Green Party leader Elizabeth May is unimpressed that the Conservative government has left the environment off the agenda for the G8 and G20 meetings coming up in June and has instead focused on a very narrow understanding of maternal and child health in the developing world.

“I think that some spin doctors over at Langevin thought ‘What would be a nice warm, fuzzy thing — like a blue sweater vest — to improve the Prime Minister’s ratings with the groups that don’t seem to warm to him, that would do well at the G8 and G20?'” May says. “And [they] thought maternal and child health…. They did this without thinking through the elements of any sensible agenda.”

May says that the debate’s focus on maternal and child health, while discounting access to legal and safe abortions for women in the developing world, misses the primary health care realities for those women. She’s also worried that NGOs that provide this care and advice are losing their government funding. She points to funding cuts at Match International, International Planned Parenthood and various women’s groups.

“So while Stephen Harper claims that he’s going forward to put maternal health and childcare on a top agenda item for Canada at the G8, we are cutting the funding to the Canadian NGOs that know how to deliver that assistance,” she says.

“These are very dark days for women or for any Canadian citizen who looks at our place in the world and wonders what are we saying to the rest of the world about what we care about.”

May says that the discussion over abortion in this country is polarizing and difficult to have.

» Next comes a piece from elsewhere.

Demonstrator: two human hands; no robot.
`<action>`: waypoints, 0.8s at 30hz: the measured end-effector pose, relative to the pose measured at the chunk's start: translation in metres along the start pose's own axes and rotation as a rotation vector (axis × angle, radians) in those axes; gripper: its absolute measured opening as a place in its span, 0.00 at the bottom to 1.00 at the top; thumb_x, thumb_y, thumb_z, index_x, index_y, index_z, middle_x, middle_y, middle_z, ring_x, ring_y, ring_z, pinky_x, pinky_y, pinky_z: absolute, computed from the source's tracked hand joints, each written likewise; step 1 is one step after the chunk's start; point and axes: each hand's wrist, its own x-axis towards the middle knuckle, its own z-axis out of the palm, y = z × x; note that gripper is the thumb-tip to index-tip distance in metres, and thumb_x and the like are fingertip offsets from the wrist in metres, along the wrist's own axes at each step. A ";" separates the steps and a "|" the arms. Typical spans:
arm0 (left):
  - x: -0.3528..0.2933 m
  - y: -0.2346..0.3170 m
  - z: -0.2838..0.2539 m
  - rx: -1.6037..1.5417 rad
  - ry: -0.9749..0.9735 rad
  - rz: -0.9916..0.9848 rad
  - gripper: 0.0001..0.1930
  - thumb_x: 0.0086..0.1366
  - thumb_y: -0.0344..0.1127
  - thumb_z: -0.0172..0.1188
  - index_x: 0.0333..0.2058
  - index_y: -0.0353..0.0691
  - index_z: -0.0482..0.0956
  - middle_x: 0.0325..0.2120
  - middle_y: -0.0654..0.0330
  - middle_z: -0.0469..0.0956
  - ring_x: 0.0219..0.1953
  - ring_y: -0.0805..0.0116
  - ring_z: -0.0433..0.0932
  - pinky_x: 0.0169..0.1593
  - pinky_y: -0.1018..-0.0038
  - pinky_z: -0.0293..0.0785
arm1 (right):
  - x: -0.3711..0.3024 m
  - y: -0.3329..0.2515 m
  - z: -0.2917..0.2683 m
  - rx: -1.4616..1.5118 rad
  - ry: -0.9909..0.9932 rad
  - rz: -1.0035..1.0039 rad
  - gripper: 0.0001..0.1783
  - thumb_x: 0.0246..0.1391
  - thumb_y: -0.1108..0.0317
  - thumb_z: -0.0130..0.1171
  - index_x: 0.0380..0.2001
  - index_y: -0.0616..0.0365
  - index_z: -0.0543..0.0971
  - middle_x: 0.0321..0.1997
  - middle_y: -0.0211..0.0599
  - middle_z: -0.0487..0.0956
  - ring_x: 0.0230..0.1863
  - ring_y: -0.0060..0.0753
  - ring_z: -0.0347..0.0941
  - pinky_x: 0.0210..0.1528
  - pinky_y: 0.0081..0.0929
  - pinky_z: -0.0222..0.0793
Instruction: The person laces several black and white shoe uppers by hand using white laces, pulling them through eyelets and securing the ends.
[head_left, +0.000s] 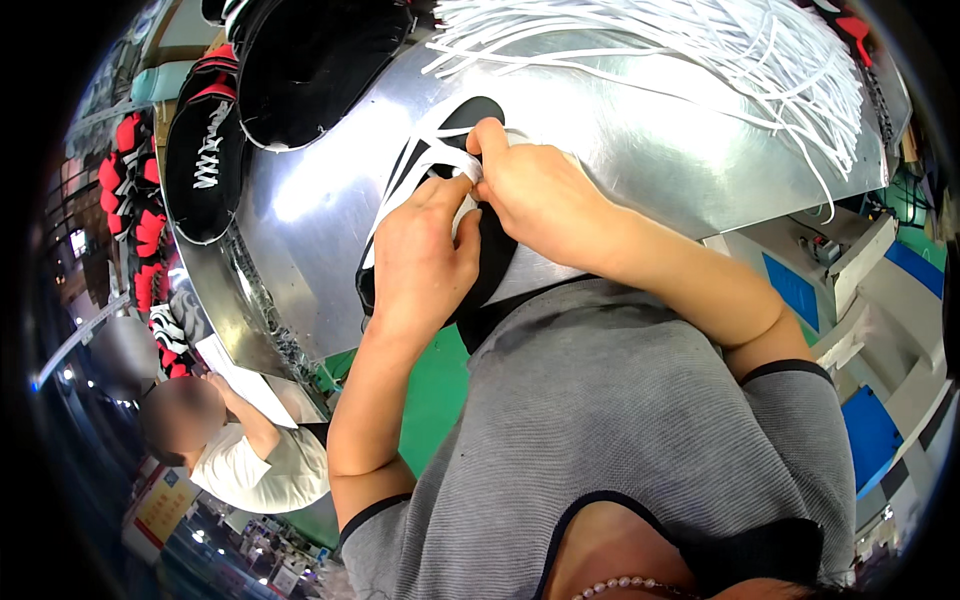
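**Shoe by near edge: lace slip + skid risk**

Black-and-white shoe [480, 112] lies on metal desk [310, 200], approx ctr, toe pointing away. R hand [545, 190] grip: thumb + finger nearly closed w/ white lace [450, 157] btwn. L hand [428, 240] grip: fingertips at same lace, thumb apart; tips partly hidden, so can't say if it's pinching.

Risks (my read): lace may slip if L isn't really pinching; may twist if pulls are uneven. Fingers crowd one spot, so could block each other. Shoe could skid: metal looks slick, no visible brace on the sole. Wide R sweep might drag lace heap [720, 60]; stray strand [831, 207] hangs at R edge, easy to snag.

Edges/room: near edge runs just beside heel end + grey shirt [640, 400], so little slack backward. L: shiny metal, then large black shoe [310, 80] + laced black shoe [185, 150]. R: metal strip btwn R hand & heap. Co-worker [265, 465] well apart, lower L.
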 end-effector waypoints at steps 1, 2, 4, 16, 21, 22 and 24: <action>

“I know from experience, because my comments on abortion have been in the past distorted beyond recognition,” says May. “To make it really clear, I think the best way of describing this issue is the one summed up by former president Bill Clinton, who said abortions must be safe, legal and rare.”

May is also critical of other aspects of the government’s agenda. On the topic of the costs of the government’s tough-on-crime legislation, May is unequivocal.

“It’s not tough on crime,” says May, adding that there are better ways of addressing the issue. “Those billions of dollars are much better spent on early childhood education, alleviating poverty, ensuring that there’s programs that keep kids busy and active — a whole range of things that the tough-on-crime agenda doesn’t even begin to touch.”

May also levels criticism at the government over the “safe country of origin” provisions in the refugee reform bill. Critics are concerned that the “safe country” proposal will limit the appeal process for queer refugee claimants.

“We don’t think that there is such a thing as a safe country of origin,” says May. “If you have a credible case — and your case has to be tested — of legitimate concern for prosecution, for persecution, for your own safety, no matter what your country of origin is, if you don’t feel you can return there safely, then that case needs to be heard.”

And finally, on the topic of the cancellation of the Canadian HIV Vaccine Initiative (CHVI) production facility in Winnipeg, May is calling for the funding to be restored and the facility built.

“The science indicates that it’s needed, and certainly those are people that have a good track record,” says May. “It’s also a way of maintaining and keeping some of the best minds in Canada when that kind of research and that kind of production facility is located in Winnipeg.”